Directions:
Give back the material that follows, identical in every line.

'''

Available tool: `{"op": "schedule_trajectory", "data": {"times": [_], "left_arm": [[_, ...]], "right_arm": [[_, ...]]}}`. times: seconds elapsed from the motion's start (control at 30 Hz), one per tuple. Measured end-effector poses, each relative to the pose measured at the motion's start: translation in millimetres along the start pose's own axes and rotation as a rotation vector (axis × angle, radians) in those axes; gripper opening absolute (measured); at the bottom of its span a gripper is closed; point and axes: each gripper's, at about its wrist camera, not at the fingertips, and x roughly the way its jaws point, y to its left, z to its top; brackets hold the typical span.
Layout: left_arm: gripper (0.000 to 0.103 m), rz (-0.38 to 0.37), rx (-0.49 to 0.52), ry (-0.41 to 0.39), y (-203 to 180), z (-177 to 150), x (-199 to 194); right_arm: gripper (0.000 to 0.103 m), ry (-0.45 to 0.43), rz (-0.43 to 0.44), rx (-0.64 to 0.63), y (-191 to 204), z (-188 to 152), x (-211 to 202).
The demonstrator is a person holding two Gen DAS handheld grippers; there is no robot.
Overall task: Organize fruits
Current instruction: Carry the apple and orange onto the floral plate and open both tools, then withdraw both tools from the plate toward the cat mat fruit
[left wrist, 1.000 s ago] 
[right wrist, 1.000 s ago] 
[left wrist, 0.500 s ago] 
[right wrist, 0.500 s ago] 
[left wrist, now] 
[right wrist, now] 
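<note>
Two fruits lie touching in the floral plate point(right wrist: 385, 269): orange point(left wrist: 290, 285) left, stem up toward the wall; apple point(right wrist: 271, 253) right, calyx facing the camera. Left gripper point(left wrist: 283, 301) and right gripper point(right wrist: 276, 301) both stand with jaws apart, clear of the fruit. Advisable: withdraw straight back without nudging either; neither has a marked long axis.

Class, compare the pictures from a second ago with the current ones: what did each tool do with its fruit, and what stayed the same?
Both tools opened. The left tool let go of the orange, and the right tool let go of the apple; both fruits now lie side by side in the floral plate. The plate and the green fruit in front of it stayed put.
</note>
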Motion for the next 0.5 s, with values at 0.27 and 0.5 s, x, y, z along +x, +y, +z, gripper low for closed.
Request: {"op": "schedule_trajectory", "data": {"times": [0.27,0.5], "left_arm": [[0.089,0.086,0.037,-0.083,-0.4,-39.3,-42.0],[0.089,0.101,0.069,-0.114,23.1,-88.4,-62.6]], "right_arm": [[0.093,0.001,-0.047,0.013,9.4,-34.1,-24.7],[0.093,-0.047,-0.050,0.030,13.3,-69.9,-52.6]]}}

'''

Solved exercise:
Available tool: `{"op": "schedule_trajectory", "data": {"times": [_], "left_arm": [[_, ...]], "right_arm": [[_, ...]]}}`. times: seconds elapsed from the motion's start (control at 30 Hz), one per tuple. Measured end-effector poses, each relative to the pose measured at the motion's start: translation in millimetres along the start pose's own axes and rotation as a rotation vector (axis × angle, radians) in those axes; gripper opening absolute (measured); at the bottom of its span a gripper is closed; point and axes: each gripper's, at about its wrist camera, not at the fingertips, and x roughly the way its jaws point, y to its left, z to its top; brackets hold the typical span.
Layout: left_arm: gripper (0.000 to 0.103 m), rz (-0.38 to 0.37), rx (-0.49 to 0.52), ry (-0.41 to 0.39), y (-203 to 180), z (-177 to 150), x (-199 to 194); right_arm: gripper (0.000 to 0.103 m), ry (-0.45 to 0.43), rz (-0.43 to 0.44), rx (-0.64 to 0.63), y (-191 to 204), z (-188 to 152), x (-211 to 202).
The demonstrator is a person holding two Gen DAS handheld grippers; there is no robot.
Overall task: Organize fruits
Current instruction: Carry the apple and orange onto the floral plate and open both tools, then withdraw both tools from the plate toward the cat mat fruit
[left wrist, 1.000 s ago] 
[right wrist, 1.000 s ago] 
[left wrist, 0.500 s ago] 
[right wrist, 0.500 s ago] 
[left wrist, now] 
[right wrist, now] 
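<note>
Two fruits lie touching in the floral plate point(right wrist: 385, 269): orange point(left wrist: 290, 285) left, stem up toward the wall; apple point(right wrist: 271, 253) right, calyx facing the camera. Left gripper point(left wrist: 283, 301) and right gripper point(right wrist: 276, 301) both stand with jaws apart, clear of the fruit. Advisable: withdraw straight back without nudging either; neither has a marked long axis.

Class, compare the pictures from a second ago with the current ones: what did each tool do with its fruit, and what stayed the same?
Both tools opened. The left tool let go of the orange, and the right tool let go of the apple; both fruits now lie side by side in the floral plate. The plate and the green fruit in front of it stayed put.
</note>
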Motion for the next 0.5 s, with values at 0.27 and 0.5 s, x, y, z along +x, +y, +z, gripper low for closed.
Request: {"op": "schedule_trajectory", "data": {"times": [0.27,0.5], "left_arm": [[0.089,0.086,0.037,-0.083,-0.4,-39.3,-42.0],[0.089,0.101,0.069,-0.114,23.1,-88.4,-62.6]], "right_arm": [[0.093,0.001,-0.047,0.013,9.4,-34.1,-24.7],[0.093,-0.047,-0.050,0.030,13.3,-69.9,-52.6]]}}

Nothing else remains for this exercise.